You are viewing a plain text version of this content. The canonical link for it is here.
Posted to user@velocity.apache.org by Guillaume Mathe <gm...@smartinnov.com> on 2003/01/20 15:58:20 UTC

Foreign characters in VTL references ?

Hi,

We're using Velocity in our server app for (very) various purposes, one 
is i18n.
Every string or sentence laid out on our web app is actually a VTL 
variable, which is the French index reference for that string/sentence.
For example: "${Bienvenue}" parses as "Welcome" if the selected Locale 
is en_US, or "Bienvenido" if the locale is spanish.
The problem is, the VTL parser stops at foreign characters in 
references, which are not in US-ASCII set, but (for example) only in 
ISO-8859-1. That includes accentuated characters.
For example, ${Accentué} (=Accentuated) is read by the parser like 
${Accentu}é, which is not "good", obviously -> the "Accentu" reference 
does not exist.
Currently the workaround is to strip accents from references put in the 
context, but there's a performance hit... Not to mention the lack of 
'intuitiveness' for the web designer who writes the templates.
So i've tried to force ISO-8859-1 everywhere, but still no positive sign 
from the parser...
Here are some test i've run. I dump the context to know if i can put 
accentuated references in it, and it works (see the dump). The problem 
lies in the .vm file parsing, which treats foreign characters like blank 
space - or token separators, even though the encoding is specified in 
both the .vm and velocity engine.

// Example start --
public class TestServlet extends VelocityServlet
{

protected Properties loadConfiguration (...) throws ...
{
   Properties p = new Properties();
[...]
   p.setProperty("input.encoding","ISO-8859-1");
   p.setProperty("output.encoding","ISO-8859-1");
   return p;
}

public Template handleRequest(...,Context ctx)
{
   response.setContentType("text/html; charset=ISO-8859-1");
[...]
  // Localizer is on object of mine...
   ctx.put("Accentué",localizer.getString("Accentué"));
[...]
   Object[] keys=ctx.getKeys();
   for(int i=0;i<keys.length;i++)
   {
   System.out.println("->key["+
    keys[i]+"]=["+
    ctx.get(keys[i].toString())+"]");
   }
   return parseTemplate("test.vm");
}
// Example end --

// output start --
  ->key[Accentué]=[Accentuated]
  ->key[browser]=[mozilla]
  ->key[req]=[org.apache.coyote.tomcat4.CoyoteRequestFacade@4acfcd]
  ->key[httpuseragent]=[Mozilla/5.0 (X11; U; Linux i686; en-US; rv:1.2b) 
Gecko/20021016]
  ->key[res]=[org.apache.coyote.tomcat4.CoyoteResponseFacade@90d8ea]
[...]
// output end --

Side note: the result using an instance of VelocityEngine is the same, 
though i can specify the encoding:
// Example start --
// out is my response output stream...
BufferedWriter print=
   new BufferedWriter(new OutputStreamWriter(out,"ISO-8859-1"));
ve.mergeTemplate(template_name,"ISO-8859-1",ctx,print);
// Example end --


Well this is not *top priority* but, one day, i hope to be able to 
remove that ugly filter that stands between my servlet output and VTL 
macros...

Regards,
Guillaume Mathe
Smartinnov


--
To unsubscribe, e-mail:   <ma...@jakarta.apache.org>
For additional commands, e-mail: <ma...@jakarta.apache.org>


Re: Foreign characters in VTL references ?

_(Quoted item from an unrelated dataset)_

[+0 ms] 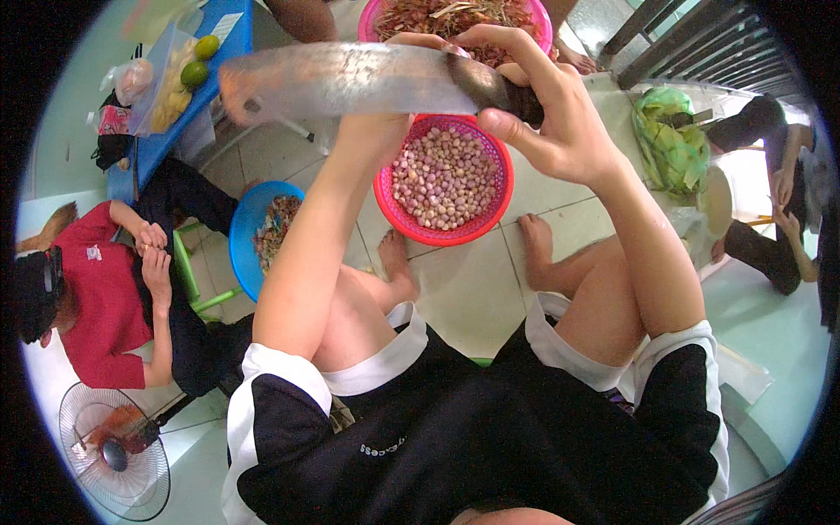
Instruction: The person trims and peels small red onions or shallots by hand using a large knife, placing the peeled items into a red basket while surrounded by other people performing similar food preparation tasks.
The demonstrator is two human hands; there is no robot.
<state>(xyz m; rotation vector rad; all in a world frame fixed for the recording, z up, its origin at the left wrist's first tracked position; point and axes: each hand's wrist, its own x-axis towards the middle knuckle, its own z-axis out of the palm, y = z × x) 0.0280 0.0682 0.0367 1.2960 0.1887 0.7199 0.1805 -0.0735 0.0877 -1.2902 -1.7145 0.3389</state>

Posted by Daniel Dekany <dd...@freemail.hu>.
Wednesday, January 22, 2003, 3:06:23 PM, Guillaume Mathe wrote:

> Daniel Dekany wrote:
>
>> The problem is, AFAIK, that Velocity can't accept accented (and other
>> non-Latin) letters in identifiers because that would break backward
>> compatibility (say, $béka was $b + éka, and then it would be
>> $béka...).
>
> Hi Daniel,
>
> I agree. But in my opinion, people who use accentuated characters as 
> syntax separators deserve some trouble, don't they... ;)

Good point... :)

> And as a French developer, i know that *someday* it will be implemented 
> (as it's logical and follows Java references syntax), so i enforce the 
> use of ${...} in all cases where references are 'glued' to other 
> characters. I've seen other developers working on VTL doing the same, 
> instinctively...

BTW, as a result of that you have brought up this topic on the Vel.
list, I have brought up this on the FreeMarker list (since FM suffers
from the same problem). And it was a basically 0 work to fix it!
Funny. Well, we was lucky because in FM template language the { and }
is required... so the next release will support any accented and
Arabic and whatnot characters. It is good to watch the Vel. list,
really... :)

-- 
Best regards,
 Daniel Dekany



--
To unsubscribe, e-mail:   <ma...@jakarta.apache.org>
For additional commands, e-mail: <ma...@jakarta.apache.org>


Re: Foreign characters in VTL references ?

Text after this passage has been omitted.